Arka membentangkan spanduk berukuran 3x1,5 meter di lantai. Tulisan besar terpampang: Aksi Damai Mengenang 20 Tahun Tragedi Trisakti.
Laki-laki itu melipat spanduk tersebut dengan rapi dan meletakkannya di atas meja, bersebelahan dengan spanduk lain dan tumpukan poster tentang menuntut keadilan dan meminta pertanggung jawaban pemerintah, khususnya aparat, atas insiden yang merenggut nyawa empat mahasiswa salah satu perguruan tinggi di Jakarta itu.
Pintu dibuka. Seorang mahasiswa berambut semi gondrong masuk ruangan bersama seorang mahasiswi berambut pendek.

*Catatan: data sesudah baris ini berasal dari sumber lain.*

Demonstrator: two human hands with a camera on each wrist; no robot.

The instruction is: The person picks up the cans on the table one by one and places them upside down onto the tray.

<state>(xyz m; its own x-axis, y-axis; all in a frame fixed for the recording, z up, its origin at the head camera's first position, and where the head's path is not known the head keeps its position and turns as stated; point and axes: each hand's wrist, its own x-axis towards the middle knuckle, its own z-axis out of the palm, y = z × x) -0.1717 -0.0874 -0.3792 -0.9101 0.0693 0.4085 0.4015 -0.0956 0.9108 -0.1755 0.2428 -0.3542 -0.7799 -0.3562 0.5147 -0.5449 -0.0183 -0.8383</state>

"Sudah siap semuanya?" tanya Albi sambil menguncir rambutnya dengan karet yang dia tarik dari pergelangan tangannya.
Arka mengangguk. "Jangan lupa teks orasinya," Arka mengingatkan. "Udah buat?"
Albi menggeleng dengan tenang.
"Buruan. Habis itu kita diskusikan," desak Arka dengan gemas.
"Tenang aja, Bro. Masih ada waktu 11 hari lagi. Ngumpulin ide dulu."
"Anak-anak FIB mau nyumbang teater, loh," lapor Egy sebelum Arka keburu kesal karena sikap Albi yang santai.
Kabar yang disampaikan Egy membuat presiden BEM itu lega. "Bagus. Biar ada variasi. Nggak orasi melulu sepanjang aksi."
Albi menoleh, pura-pura kesal. "Udah bosen, ya, denger gue berorasi?"